A sua nova técnica apreendera-a Pedro Ferreira com um mestre chamado Júlio Hopffer, que, por sua vez, a assimilara de seu pai. Mas não foi apenas a este mestre que Pedro Ferreira foi buscar as "passagens" que vieram dar um novo rumo ao jogo do pau, embelezando-o e dando simultaneamente uma outra vida à escola do Ateneu. Lembradas por Manuel Monteiro foram as viagens de Mestre Ferreira por terras nortenhas, no decorrer das quais procedeu a um intenso trabalho de pesquisa e investigação junto de outros praticantes do jogo do pau, o que lhe permitiu integrar conhecimentos sobre o que de melhor então se fazia.

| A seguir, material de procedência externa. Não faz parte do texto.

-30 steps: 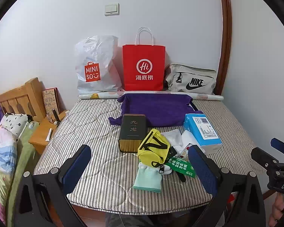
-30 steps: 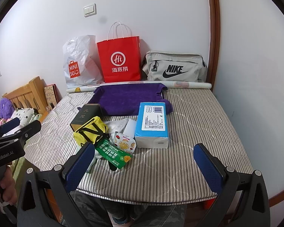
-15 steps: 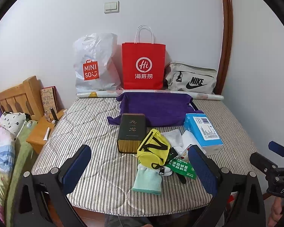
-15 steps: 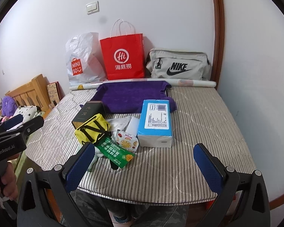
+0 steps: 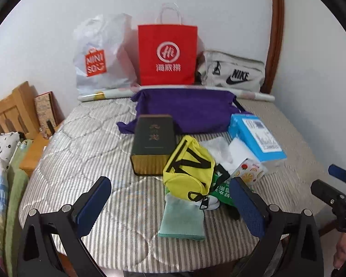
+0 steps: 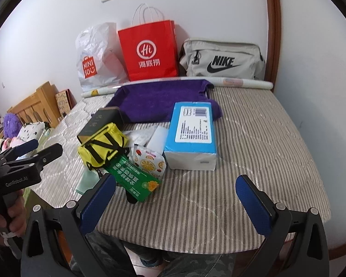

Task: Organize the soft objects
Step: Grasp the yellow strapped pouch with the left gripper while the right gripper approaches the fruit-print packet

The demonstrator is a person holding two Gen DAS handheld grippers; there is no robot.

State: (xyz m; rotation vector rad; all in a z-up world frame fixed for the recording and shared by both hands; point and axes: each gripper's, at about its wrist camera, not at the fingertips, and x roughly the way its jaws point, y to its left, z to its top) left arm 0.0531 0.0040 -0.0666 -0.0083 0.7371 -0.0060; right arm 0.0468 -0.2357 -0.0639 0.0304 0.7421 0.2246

É a partir desse momento que a sua escola passa a ser apresentada em público com todos os componentes da classe. Toda a técnica era apresentada como se se tratasse de uma aula. A partir da apresentação, jogavam primeiro os mais fracos, seguindo-se os mais fortes, e, por fim, jogava o mestre com o melhor aluno, evidenciando todas as capacidades, beleza e competitivida-de do jogo, também na sua dimensão de arte marcial.

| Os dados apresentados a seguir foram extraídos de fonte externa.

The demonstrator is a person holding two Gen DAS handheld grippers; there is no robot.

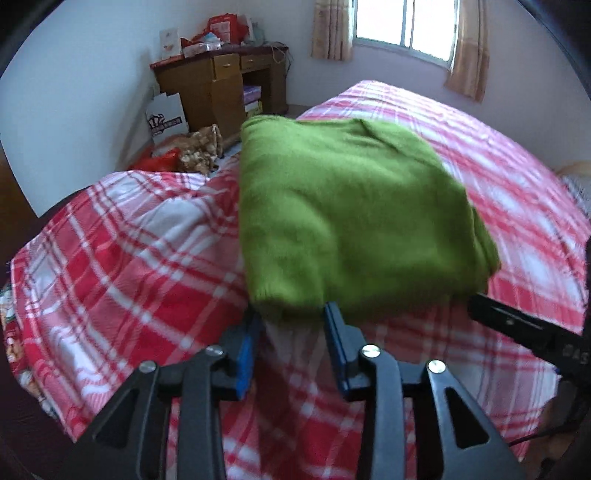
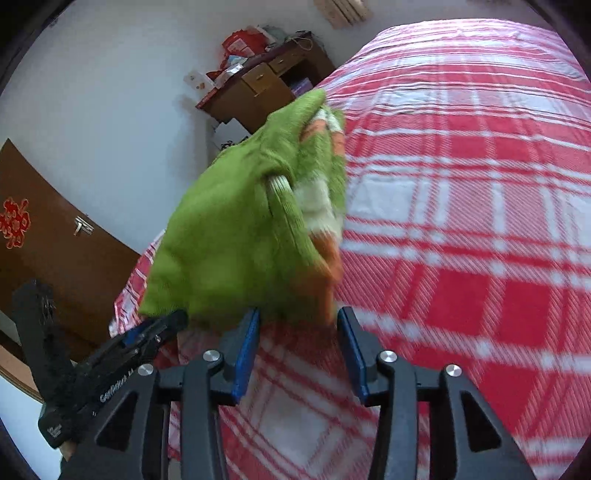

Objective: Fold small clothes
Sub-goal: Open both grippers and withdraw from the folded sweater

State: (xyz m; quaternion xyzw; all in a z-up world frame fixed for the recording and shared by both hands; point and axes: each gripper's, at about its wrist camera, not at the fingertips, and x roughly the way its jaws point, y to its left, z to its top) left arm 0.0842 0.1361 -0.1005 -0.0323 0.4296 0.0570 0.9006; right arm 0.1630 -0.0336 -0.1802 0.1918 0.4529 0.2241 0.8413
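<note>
A folded green knit sweater (image 1: pixel 343 214) is held up above the red-and-white plaid bed (image 1: pixel 129 266). My left gripper (image 1: pixel 291 314) has its jaws apart around the sweater's near edge, with thick fabric between the blue pads. In the right wrist view the sweater (image 2: pixel 229 229) shows orange and white stripes (image 2: pixel 325 192) on its right side. My right gripper (image 2: pixel 297 317) also has its jaws apart at the sweater's lower edge. The fingertips are hidden by the cloth. Each gripper shows in the other's view, the right (image 1: pixel 524 328) and the left (image 2: pixel 122 354).
A wooden desk (image 1: pixel 229 85) piled with boxes stands against the far wall, with a cardboard box (image 1: pixel 166 114) and bags on the floor beside it. A curtained window (image 1: pixel 402 29) is behind the bed. A brown door (image 2: pixel 48 229) is at the left.
</note>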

Com um crescente número de adeptos, sobretudo no meio universitário, rapidamente se desenvolve a ideia de constituir uma associação. Mestre Ferreira e os jogadores dinamizam o trabalho nesse sentido e criam, em 1977, a Associação Portuguesa do Jogo do Pau, congregando todas as escolas existentes no País.

Com uma vida inteira dedicada ao ensino do jogo do pau, Mestre Pedro Ferreira manteve-se até praticamente ao final da vida como um dos seus mais exímios praticantes. Isso mesmo esteve patente na homenagem que lhe prestaram por ocasião dos seus 80 anos. Na presença do então Presidente da República, Ramalho Eanes, fez uma apresentação onde evidenciou as suas enormes qualidades. »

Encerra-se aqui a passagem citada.